The New Social Environment#542

Radical Poetry Reading with Ostap Kin

Featuring Ilya Kaminsky, Dzvinia Orlowsky, Max Rosochinsky, and Lyuba Yakimchuk

 

1 p.m. Eastern / 10 a.m. Pacific

Ostap Kin curates the 82nd Radical Poetry Reading featuring readings by Ilya Kaminsky, Dzvinia Orlowsky, Max Rosochinsky, and Lyuba Yakimchuk.

In this talk

Ostap Kin

A portrait of poet Ostap Kin.
Ostap Kin is the editor, and co-translator with John Hennessy, of Babyn Yar: Ukrainian Poets Respond (Harvard Ukrainian Research Institute, forthcoming in 2022) and the editor of an anthology New York Elegies: Ukrainian Poems on the City (Academic Studies Press, 2019). He is also the co-translator, with John Hennessy, of A New Orthography, selected poems by Serhiy Zhadan (Lost Horse Press, 2020) and, with Vitaly Chernetsky, of Songs for a Dead Rooster, selected poems by Yuri Andrukhovych (Lost Horse Press, 2018).

Ilya Kaminsky

A portrait of poet Ilya Kaminsky.
Born in Odessa, former Soviet Union in 1977, Ilya Kaminsky arrived in the United States in 1993, when his family was granted asylum by the American government.

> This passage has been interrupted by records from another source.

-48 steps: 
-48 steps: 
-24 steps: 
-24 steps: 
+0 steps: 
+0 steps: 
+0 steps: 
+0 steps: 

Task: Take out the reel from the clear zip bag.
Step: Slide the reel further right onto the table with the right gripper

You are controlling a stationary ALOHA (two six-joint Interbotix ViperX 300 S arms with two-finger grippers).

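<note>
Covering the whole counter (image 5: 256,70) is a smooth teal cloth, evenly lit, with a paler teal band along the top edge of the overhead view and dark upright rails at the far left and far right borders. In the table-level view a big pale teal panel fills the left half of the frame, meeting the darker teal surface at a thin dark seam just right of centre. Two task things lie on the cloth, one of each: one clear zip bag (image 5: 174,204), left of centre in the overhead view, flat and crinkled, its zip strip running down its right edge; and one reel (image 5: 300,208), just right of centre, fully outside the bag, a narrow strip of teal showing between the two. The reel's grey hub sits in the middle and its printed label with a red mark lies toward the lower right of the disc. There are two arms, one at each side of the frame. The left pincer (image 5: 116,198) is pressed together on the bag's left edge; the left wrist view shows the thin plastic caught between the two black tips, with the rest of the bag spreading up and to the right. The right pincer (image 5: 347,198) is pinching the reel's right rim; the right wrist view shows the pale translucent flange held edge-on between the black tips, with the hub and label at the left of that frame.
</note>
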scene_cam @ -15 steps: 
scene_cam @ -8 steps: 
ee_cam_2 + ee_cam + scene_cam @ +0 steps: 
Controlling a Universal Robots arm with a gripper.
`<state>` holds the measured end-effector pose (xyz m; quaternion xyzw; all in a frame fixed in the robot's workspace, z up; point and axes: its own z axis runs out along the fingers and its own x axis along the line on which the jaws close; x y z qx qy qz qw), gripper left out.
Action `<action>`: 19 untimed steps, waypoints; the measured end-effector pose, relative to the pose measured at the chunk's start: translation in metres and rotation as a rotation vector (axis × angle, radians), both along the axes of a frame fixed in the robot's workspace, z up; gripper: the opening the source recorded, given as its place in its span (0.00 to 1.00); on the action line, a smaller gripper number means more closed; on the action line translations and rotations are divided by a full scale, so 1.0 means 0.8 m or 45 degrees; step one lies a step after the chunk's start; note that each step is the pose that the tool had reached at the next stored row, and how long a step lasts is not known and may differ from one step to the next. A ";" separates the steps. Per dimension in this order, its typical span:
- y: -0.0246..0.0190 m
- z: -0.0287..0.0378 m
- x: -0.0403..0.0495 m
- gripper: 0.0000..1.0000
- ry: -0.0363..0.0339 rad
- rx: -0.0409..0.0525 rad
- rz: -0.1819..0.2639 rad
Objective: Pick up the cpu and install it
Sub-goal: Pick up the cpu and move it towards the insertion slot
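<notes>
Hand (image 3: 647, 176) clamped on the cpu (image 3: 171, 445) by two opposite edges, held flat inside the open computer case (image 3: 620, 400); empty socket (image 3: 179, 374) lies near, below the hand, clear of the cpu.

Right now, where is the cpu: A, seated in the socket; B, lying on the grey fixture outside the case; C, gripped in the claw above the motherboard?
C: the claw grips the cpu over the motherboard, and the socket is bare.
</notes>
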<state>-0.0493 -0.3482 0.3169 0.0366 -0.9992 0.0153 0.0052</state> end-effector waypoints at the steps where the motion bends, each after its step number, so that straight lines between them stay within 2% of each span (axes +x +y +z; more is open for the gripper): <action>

He’s the author of Deaf Republic, Dancing In Odessa and has co-edited and co-translated many other books, including Ecco Anthology of International Poetry and Dark Elderberry Branch: Poems of Marina Tsvetaeva. His poems have been translated into over twenty languages, and his books are published in many countries, including Turkey, Netherlands, Germany, Russia, France, Mexico, Macedonia, Romania, Spain, and China, where his poetry was awarded the Yinchuan International Poetry Prize. In 2019, Kaminsky was selected by BBC as “one of the 12 artists that changed the world.”

Dzvinia Orlowsky

A portrait of Dzvinia Orlowsky
Pushcart prize poet and award-winning translator Dzvinia Orlowsky is a founding editor of Four Way Books. She’s published six poetry collections including A Handful of Bees, reprinted for the Carnegie Mellon University Classic Contemporary Series; Convertible Night, Flurry of Stones, winner of a Sheila Motton Book Award; and Bad Harvest, a 2019 Massachusetts Book Awards “Must Read” in Poetry. Her poem sequence “The (Dis)enchanted Desna” was selected by Robert Pinsky as a 2019 winner of the New England Poetry Club Samuel Washington Allen Prize. Her co-translations with Ali Kinsella from Ukrainian, Eccentric Days of Hope and Sorrow: Selected Poems by Natalka Bilotserkivets was published by Lost Horse Press in 2021.

Max Rosochinsky

A portrait of poet Max Rosochinsky.
Scholar, translator, and poet Max Rosochinsky is from Simferopol, Crimea. His translations appeared in Words Without Borders, Poetry International, Modern Poetry in Translation, and Best European Fiction series from Dalkey Archive Press. With Oksana Maksymchuk, he won first place in the 2014 Joseph Brodsky-Stephen Spender translation competition and co-edited Words for War, a NEH-winning anthology of contemporary Ukrainian war poetry. His poetry manuscript had been nominated for the PEN International New Voices Award, and his translations for the Pushcart Prize. He’s the co-translator of Apricots of Donbas, The Voices of Babyn Yar, and others. Max earned his PhD in Slavic Languages and Literatures at Northwestern University.

Lyuba Yakimchuk

A portrait of poet Lyuba Yakimchuk.
Photo by Dirk Skiba
Poet, screenwriter, and playwright Lyuba Yakimchuk was born in 1985 in Pervomaisk, Luhansk region. She is the author of several full-length poetry collections, including Apricots of Donbas, that received the International Poetic Award of the Kovalev Foundation (NYC, USA). Her poems have been translating into twenty languages. She has also authored two film scripts and two plays. Yakimchuk has received the International Slavic Poetic Award, the Bohdan-Ihor Antonych Prize, and Smoloskyp Prize, three of Ukraine’s most prestigious awards for young poets. In 2022 she performed her poem «Prayer» in Free project by John Legend during Grammy Awards. Kyiv’s New Time magazine listed Yakimchuk among the one hundred most influential people in the arts in Ukraine.